| Assignment |
Needed from the data below: every line from the one with "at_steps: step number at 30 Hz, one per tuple" up to and including the one with "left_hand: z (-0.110", repeated exactly and with nothing else.

| Material provided |
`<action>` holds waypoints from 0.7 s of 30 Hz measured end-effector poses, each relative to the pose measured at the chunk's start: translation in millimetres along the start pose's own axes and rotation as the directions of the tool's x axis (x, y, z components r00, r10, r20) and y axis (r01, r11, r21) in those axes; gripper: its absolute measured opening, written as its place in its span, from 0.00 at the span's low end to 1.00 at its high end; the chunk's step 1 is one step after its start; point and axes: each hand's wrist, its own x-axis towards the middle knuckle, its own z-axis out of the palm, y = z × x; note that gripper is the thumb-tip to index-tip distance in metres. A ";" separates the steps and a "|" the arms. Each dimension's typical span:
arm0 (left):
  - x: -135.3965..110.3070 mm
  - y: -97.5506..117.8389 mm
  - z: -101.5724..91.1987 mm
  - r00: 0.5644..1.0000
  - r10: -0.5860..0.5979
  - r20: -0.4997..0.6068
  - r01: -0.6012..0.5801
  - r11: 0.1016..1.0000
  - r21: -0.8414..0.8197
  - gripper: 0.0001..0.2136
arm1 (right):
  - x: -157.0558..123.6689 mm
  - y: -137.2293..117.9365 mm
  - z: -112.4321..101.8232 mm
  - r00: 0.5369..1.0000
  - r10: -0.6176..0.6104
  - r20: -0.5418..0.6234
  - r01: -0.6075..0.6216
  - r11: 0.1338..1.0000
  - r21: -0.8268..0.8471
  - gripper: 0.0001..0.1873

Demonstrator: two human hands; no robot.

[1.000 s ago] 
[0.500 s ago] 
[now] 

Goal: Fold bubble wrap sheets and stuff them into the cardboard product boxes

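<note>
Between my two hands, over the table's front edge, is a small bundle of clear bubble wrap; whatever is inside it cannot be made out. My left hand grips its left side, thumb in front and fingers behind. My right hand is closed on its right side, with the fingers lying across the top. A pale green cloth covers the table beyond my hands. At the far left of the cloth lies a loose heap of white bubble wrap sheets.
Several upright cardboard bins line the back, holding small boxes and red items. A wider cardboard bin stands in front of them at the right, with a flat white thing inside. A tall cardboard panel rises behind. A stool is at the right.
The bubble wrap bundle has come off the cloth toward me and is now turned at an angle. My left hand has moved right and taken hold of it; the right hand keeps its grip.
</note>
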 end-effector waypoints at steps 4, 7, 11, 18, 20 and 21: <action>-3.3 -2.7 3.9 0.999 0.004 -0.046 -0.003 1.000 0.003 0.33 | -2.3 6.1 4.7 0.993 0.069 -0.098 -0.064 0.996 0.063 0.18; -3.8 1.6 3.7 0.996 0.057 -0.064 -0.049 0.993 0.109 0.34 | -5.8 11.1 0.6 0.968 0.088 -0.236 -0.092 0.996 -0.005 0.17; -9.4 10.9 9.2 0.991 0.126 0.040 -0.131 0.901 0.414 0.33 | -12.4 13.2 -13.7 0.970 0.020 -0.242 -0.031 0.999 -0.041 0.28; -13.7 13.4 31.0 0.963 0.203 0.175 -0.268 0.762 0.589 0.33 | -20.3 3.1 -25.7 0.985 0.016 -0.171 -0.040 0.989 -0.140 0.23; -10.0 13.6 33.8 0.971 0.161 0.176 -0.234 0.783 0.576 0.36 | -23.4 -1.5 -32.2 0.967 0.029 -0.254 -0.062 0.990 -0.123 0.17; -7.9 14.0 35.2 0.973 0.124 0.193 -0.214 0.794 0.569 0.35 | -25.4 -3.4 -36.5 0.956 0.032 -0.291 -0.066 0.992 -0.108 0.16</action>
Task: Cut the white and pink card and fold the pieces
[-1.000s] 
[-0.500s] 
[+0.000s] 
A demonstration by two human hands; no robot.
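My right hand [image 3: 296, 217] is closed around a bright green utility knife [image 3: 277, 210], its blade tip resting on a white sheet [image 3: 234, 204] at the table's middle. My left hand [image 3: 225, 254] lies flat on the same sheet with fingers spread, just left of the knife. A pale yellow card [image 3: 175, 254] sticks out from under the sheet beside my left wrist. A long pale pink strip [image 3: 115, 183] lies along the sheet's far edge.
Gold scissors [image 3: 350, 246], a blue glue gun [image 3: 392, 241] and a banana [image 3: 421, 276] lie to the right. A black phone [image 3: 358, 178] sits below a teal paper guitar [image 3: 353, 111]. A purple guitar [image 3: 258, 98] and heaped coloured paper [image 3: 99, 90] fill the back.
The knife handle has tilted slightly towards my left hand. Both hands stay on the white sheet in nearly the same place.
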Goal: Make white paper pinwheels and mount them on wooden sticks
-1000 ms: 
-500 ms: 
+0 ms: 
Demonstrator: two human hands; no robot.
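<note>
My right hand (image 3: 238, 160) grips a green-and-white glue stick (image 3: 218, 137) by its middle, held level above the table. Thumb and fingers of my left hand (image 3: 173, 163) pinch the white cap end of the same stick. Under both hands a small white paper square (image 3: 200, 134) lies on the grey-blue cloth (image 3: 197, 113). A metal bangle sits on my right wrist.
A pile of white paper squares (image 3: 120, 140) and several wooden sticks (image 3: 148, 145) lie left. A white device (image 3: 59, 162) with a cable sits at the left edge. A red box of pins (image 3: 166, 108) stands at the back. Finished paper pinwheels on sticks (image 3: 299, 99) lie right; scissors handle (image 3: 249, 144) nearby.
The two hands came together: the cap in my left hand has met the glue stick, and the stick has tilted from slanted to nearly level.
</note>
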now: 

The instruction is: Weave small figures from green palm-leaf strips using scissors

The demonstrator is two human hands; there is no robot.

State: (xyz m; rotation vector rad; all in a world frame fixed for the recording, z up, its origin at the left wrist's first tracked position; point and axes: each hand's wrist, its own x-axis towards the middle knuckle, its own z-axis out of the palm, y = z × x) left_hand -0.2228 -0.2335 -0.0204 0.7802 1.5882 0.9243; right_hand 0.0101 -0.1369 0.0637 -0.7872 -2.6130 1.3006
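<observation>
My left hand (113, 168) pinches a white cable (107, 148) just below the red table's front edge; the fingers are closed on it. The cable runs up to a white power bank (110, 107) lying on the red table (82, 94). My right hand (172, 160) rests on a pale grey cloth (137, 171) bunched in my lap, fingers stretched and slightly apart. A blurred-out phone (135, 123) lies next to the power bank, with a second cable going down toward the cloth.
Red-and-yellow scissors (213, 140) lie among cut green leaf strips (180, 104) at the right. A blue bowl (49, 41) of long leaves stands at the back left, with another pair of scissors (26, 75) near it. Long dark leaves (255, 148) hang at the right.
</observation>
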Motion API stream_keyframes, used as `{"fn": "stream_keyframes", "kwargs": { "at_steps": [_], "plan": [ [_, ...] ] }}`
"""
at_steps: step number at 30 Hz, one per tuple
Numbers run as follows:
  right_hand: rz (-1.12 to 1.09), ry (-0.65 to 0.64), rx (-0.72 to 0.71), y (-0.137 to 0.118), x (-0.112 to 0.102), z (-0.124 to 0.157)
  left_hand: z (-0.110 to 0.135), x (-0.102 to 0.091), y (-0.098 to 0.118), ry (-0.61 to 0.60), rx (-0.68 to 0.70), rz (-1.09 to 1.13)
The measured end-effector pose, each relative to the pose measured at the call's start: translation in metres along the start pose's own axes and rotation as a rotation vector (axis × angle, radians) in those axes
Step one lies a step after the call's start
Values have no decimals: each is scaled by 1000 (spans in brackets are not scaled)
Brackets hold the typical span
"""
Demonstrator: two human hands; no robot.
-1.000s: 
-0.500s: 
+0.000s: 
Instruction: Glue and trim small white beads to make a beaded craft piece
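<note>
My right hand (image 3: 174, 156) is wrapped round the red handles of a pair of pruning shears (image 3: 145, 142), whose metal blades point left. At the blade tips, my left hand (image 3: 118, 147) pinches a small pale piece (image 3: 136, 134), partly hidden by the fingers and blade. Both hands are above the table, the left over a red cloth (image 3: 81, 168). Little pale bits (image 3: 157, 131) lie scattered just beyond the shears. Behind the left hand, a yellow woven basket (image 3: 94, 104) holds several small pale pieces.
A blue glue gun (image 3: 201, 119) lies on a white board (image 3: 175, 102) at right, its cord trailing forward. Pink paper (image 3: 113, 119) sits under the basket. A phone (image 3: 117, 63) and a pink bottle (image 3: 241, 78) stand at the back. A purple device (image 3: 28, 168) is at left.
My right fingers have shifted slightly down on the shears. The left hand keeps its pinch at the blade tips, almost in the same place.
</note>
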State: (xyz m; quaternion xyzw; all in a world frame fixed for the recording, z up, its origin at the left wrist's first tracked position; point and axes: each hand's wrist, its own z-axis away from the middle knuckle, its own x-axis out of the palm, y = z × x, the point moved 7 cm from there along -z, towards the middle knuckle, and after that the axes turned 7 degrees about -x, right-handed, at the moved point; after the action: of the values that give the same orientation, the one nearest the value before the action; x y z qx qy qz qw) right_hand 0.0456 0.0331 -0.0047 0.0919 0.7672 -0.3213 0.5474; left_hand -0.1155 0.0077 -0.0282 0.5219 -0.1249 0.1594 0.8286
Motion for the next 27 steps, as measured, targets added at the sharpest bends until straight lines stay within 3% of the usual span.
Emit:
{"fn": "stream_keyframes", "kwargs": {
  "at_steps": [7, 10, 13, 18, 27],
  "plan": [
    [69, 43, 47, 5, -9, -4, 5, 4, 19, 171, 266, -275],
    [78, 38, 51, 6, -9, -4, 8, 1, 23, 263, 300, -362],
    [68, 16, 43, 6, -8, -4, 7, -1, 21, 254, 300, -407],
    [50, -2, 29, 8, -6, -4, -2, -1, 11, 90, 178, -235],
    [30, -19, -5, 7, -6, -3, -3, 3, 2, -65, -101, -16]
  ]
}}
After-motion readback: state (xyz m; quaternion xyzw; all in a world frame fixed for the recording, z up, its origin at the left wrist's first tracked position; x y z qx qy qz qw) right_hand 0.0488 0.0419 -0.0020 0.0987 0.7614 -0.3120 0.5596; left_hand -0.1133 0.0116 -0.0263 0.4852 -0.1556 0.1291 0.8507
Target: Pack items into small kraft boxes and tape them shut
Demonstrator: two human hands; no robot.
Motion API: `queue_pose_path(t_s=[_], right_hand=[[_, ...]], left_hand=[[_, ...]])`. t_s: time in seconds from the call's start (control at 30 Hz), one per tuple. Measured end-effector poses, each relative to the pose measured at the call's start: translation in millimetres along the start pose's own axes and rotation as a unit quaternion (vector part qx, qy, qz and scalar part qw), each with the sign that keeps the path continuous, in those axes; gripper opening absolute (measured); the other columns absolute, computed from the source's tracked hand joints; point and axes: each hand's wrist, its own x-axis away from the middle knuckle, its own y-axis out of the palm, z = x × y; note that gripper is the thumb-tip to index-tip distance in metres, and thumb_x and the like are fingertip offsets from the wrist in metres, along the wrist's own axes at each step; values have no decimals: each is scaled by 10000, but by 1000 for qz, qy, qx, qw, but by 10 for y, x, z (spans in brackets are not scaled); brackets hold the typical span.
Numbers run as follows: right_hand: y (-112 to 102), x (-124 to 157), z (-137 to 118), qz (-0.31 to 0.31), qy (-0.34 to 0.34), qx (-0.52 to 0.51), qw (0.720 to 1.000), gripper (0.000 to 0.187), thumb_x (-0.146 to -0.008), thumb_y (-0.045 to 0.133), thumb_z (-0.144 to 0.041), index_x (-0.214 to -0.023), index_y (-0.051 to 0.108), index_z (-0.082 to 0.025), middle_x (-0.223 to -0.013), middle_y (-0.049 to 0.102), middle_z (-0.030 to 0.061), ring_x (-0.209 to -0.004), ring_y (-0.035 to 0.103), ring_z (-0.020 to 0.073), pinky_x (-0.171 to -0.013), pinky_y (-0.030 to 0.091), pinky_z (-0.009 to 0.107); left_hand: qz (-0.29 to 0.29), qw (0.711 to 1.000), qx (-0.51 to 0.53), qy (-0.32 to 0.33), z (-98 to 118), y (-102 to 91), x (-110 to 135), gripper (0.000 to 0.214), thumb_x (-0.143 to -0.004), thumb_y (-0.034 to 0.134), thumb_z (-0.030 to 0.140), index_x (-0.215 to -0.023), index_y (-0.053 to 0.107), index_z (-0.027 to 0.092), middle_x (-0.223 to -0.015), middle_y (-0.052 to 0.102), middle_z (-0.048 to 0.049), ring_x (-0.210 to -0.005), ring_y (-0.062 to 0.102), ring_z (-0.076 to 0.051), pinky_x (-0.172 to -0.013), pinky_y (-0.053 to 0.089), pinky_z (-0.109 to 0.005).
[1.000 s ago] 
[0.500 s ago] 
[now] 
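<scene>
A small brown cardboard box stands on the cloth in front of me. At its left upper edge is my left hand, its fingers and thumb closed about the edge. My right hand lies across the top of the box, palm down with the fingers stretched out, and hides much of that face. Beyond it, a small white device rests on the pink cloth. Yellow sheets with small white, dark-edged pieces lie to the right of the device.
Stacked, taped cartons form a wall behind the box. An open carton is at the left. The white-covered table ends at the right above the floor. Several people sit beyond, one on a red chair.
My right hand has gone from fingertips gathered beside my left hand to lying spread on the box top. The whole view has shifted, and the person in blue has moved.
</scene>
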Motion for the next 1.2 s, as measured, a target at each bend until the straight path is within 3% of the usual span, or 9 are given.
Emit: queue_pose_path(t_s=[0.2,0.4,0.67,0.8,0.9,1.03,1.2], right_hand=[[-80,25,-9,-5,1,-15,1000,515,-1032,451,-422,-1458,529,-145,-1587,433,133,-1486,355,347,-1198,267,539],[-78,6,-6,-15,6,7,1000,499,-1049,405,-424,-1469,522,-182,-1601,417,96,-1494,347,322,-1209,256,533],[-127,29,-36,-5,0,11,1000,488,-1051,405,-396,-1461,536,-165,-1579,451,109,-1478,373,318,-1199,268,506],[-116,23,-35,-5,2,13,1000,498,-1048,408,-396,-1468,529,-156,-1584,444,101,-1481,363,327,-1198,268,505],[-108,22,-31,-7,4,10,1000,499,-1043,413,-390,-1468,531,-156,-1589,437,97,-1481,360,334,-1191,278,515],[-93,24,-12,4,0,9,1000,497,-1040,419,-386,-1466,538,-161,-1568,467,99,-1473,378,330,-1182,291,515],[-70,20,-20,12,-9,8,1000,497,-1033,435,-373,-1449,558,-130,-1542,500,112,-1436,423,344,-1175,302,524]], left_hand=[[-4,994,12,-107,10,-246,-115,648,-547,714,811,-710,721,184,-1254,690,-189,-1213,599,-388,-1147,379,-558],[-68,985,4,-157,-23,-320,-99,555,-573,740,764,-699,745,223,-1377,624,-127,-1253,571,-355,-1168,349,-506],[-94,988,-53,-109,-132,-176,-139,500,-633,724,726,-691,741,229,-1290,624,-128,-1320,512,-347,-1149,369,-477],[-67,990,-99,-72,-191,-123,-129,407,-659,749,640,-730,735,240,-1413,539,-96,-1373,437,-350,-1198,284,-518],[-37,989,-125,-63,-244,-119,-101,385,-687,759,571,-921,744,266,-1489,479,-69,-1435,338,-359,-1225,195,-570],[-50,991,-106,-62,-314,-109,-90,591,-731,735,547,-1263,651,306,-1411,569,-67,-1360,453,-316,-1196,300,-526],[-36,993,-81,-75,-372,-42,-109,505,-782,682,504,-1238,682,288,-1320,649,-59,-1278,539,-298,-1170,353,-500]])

| Response area |
at_steps: step number at 30 Hz, one per tuple
Numbers run as follows:
  right_hand: rz (-1.12 to 1.09), ry (-0.65 to 0.64), rx (-0.72 to 0.71), y (-0.137 to 0.118), x (-0.112 to 0.102), z (-0.124 to 0.157)
  left_hand: z (-0.110 to 0.135), x (-0.102 to 0.091), y (-0.098 to 0.118), ry (-0.61 to 0.60), rx (-0.68 to 0.70), rz (-1.09 to 1.13)

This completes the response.